What this task involves: An exact copy of all the data is required, with pictures left out.

Information supplied:
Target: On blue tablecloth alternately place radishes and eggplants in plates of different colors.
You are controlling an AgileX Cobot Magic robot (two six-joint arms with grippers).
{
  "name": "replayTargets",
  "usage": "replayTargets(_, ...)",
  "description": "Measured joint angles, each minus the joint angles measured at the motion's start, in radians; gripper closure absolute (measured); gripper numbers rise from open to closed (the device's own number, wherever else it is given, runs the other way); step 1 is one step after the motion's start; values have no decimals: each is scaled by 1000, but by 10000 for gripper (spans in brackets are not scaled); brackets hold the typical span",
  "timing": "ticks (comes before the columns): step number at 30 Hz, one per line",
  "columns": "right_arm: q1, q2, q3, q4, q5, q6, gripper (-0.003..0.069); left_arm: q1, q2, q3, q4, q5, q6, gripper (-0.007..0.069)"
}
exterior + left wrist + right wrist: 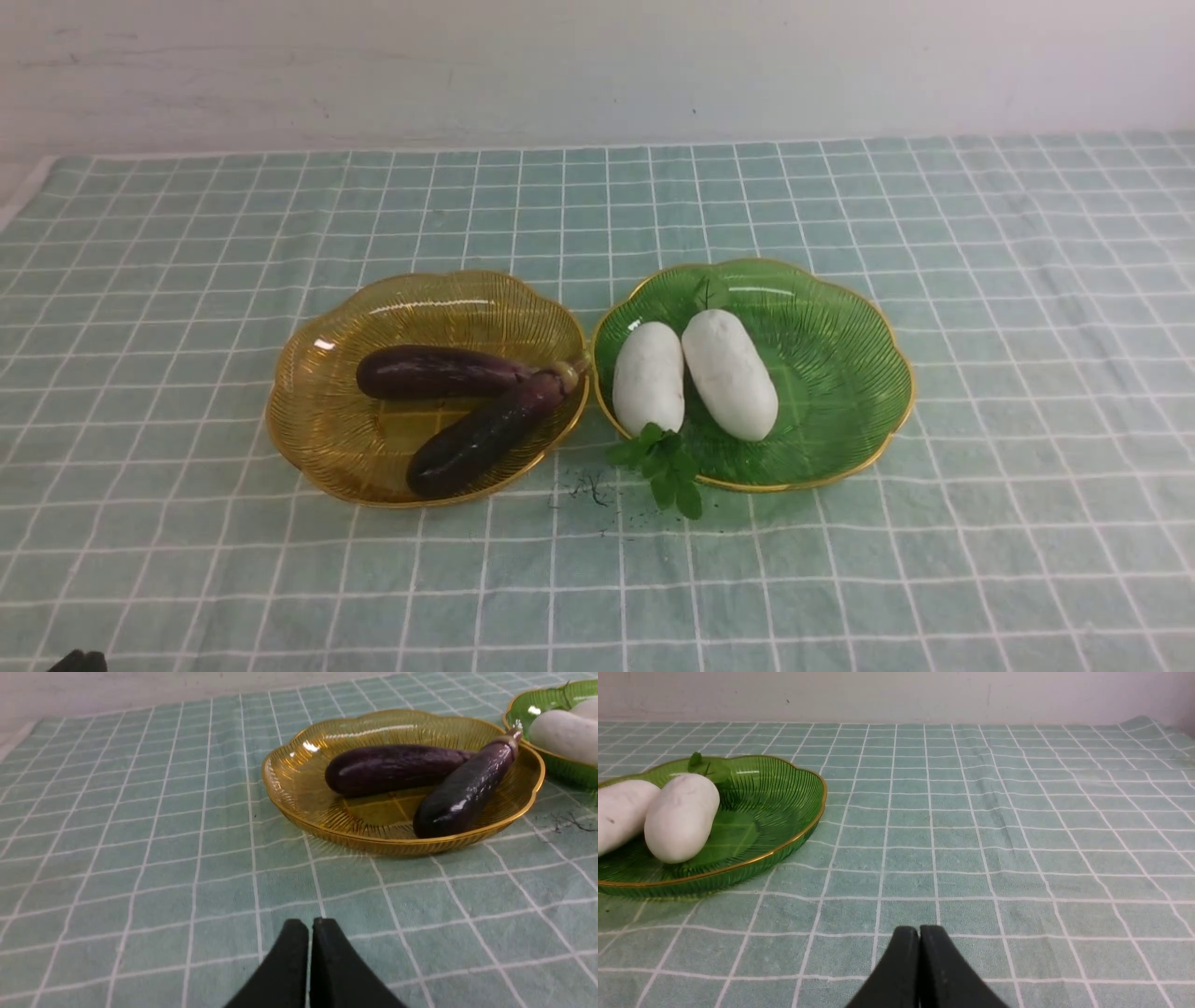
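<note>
Left wrist view, left end effector [310, 926] clenched, empty, above blue tablecloth [140, 858], right end effector [919, 933] likewise clenched, empty

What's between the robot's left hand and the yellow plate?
Nothing but bare cloth. In the left wrist view, the shut left hand sits apart from the yellow plate, with only gridded cloth between them.
</note>
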Motion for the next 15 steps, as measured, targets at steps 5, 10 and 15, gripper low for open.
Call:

Worked solution:
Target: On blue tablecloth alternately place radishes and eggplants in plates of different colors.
You are controlling an AgileX Cobot Magic robot (two six-joint arms with grippers).
{
  "name": "replayTargets",
  "usage": "replayTargets(_, ...)",
  "description": "Measured joint angles, each minus the joint angles measured at the motion's start, in radians; gripper closure absolute (measured); gripper numbers rise from open to closed (the device's own number, wherever else it is given, runs the other way); step 1 is one step after the motion's start; values have no decimals: each is scaled by 1000, but by 10000 for gripper (spans in brackets are not scaled); brackets hold the typical span",
  "timing": "ticks (comes before the columns): step number at 30 Hz, one per line",
  "columns": "right_arm: q1, q2, q3, q4, q5, q6, gripper (-0.003..0.069); left_arm: q1, q2, q3, q4, q5, q6, gripper (-0.007..0.069)"
}
exterior + left wrist + right wrist: 
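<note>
Left wrist view, left end effector [310, 926] clenched, empty, above blue tablecloth [140, 858], right end effector [919, 933] likewise clenched, empty

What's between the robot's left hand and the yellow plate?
Nothing but bare cloth. In the left wrist view, the shut left hand sits apart from the yellow plate, with only gridded cloth between them.
</note>
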Motion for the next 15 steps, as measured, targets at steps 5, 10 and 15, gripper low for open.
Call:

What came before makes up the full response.